What is being asked: An exact repetition of the data is required; no picture should appear in it.

··· Dataset content

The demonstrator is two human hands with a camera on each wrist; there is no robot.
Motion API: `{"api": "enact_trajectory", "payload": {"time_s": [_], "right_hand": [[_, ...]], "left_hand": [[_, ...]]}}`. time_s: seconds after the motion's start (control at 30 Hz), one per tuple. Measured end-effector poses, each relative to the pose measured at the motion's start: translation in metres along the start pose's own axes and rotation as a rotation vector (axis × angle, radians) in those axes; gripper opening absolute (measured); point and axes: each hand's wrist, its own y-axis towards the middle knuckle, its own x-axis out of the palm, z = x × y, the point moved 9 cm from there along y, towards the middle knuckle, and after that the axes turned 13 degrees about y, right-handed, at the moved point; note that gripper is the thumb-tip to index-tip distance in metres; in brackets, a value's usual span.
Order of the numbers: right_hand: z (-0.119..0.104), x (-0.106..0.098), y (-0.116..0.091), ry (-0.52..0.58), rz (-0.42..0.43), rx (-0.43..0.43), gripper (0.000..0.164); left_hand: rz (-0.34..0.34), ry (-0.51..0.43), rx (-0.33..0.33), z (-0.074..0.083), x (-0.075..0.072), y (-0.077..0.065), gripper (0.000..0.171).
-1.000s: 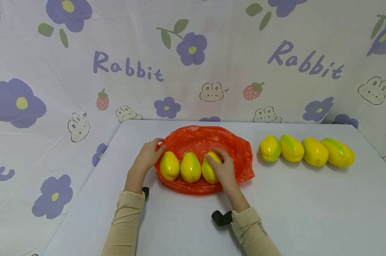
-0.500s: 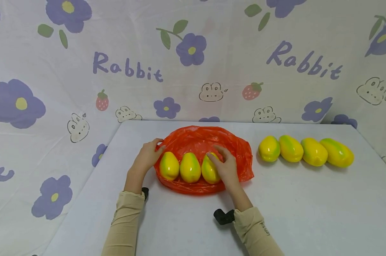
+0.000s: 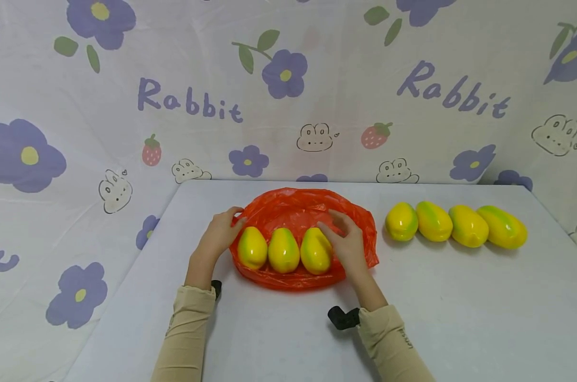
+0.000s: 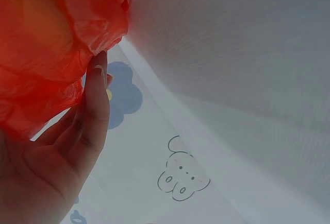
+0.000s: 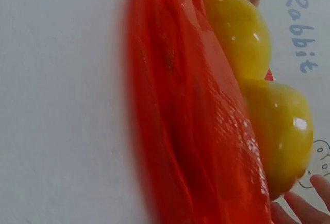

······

Result:
The demonstrator is two human hands with a camera on each wrist; there is no robot.
Motion API: `{"api": "enact_trajectory", "payload": {"time_s": [_], "right_hand": [[_, ...]], "left_hand": [[_, ...]]}}`. time_s: seconds after the motion's start (control at 30 Hz), one per tuple. Measured end-effector poses, each relative to the pose measured at the motion's start: translation in metres along the start pose's own axes and rotation as a rotation vector (axis × angle, radians) in those axes; gripper opening absolute (measured); point and axes: each hand's wrist, its own y-axis towards the middle knuckle, its own x-axis out of the palm, z = x × y, the point moved 9 cm from there along y, towards the middle knuckle, and after that the axes turned 13 degrees about y, right-handed, at the moved point; note that gripper is the thumb-tip to index-tip distance in metres; in brackets, a value's usual span.
Order of the numbers: right_hand: z (-0.119..0.104), x (-0.106..0.098), y (-0.116..0.091), ry (-0.52..0.58), rz (-0.42..0.43), rx (-0.43..0.43), gripper (0.000..0.164); left_hand: rz (-0.34..0.34), ry (-0.51..0.43), rx (-0.33..0.33), z (-0.074..0.083), x (-0.075..0.072), y (-0.077..0.065), gripper (0.000..0.171).
-1.000s: 
-0.500s: 
+0.000s: 
+0.000s: 
+0.000s: 

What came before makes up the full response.